Exercise
Once the line with "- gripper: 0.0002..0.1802" is found in the data, output it and each following line exactly, up to and including the line with "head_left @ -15", and nothing before or after.

Dataset content
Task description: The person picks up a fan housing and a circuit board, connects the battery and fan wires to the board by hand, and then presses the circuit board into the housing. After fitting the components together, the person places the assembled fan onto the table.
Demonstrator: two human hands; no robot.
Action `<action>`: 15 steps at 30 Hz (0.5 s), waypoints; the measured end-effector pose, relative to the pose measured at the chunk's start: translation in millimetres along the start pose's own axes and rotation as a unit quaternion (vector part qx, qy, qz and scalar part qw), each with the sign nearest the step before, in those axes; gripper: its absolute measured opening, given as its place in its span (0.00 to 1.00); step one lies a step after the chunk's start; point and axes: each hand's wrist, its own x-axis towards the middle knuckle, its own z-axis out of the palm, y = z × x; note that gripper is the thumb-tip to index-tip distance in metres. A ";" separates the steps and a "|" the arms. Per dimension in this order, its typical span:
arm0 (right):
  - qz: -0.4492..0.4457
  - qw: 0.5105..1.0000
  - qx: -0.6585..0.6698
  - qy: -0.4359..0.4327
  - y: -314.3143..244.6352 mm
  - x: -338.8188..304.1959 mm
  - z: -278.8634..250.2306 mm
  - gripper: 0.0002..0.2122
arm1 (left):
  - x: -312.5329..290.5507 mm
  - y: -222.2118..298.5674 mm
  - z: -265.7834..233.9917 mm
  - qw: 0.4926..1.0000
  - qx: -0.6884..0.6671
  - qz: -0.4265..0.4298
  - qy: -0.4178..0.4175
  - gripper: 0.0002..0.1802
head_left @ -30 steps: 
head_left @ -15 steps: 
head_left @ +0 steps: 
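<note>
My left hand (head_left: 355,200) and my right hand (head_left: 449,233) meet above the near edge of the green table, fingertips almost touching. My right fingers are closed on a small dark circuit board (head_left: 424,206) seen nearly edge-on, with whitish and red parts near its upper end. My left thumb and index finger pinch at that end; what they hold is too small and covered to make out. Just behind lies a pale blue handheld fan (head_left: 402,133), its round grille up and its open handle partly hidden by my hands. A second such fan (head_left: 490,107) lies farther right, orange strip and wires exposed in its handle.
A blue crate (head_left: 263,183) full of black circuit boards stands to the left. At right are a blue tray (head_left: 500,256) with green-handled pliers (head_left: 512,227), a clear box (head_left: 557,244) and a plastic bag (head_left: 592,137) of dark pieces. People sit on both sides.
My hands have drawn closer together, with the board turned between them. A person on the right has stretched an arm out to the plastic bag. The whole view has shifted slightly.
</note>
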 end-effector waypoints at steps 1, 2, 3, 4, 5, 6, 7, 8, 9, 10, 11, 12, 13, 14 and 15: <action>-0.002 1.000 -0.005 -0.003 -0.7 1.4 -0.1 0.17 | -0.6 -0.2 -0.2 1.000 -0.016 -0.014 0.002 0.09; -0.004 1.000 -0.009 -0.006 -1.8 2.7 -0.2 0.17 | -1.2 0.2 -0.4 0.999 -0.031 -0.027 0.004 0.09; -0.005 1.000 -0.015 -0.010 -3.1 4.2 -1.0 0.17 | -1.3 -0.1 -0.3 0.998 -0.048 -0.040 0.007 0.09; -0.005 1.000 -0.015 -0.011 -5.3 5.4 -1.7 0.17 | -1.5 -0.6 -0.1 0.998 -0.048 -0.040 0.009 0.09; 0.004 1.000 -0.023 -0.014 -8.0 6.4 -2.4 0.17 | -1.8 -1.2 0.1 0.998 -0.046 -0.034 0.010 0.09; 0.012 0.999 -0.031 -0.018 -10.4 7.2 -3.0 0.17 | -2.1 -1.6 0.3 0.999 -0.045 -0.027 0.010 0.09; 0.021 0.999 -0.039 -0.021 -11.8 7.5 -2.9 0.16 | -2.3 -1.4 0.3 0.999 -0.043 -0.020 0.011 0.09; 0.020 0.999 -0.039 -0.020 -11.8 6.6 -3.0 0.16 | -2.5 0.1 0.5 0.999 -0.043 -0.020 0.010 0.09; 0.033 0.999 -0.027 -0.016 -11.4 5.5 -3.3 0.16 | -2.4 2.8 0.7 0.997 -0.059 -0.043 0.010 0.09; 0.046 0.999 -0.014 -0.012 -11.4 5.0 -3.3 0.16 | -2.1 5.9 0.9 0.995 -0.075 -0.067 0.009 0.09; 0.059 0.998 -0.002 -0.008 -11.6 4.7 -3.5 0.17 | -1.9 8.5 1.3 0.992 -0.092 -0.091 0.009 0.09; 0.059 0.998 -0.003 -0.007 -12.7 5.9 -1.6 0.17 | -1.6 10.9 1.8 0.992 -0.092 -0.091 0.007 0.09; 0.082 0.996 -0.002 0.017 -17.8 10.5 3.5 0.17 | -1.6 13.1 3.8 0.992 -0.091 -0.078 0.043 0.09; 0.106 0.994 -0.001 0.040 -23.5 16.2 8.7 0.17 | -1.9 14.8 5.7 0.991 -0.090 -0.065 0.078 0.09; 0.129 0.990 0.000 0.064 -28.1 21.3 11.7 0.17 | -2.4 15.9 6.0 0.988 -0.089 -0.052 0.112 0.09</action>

Reply to the exercise
  - gripper: 0.0002..0.1802
head_left @ -30 steps: 
head_left @ -15 steps: 

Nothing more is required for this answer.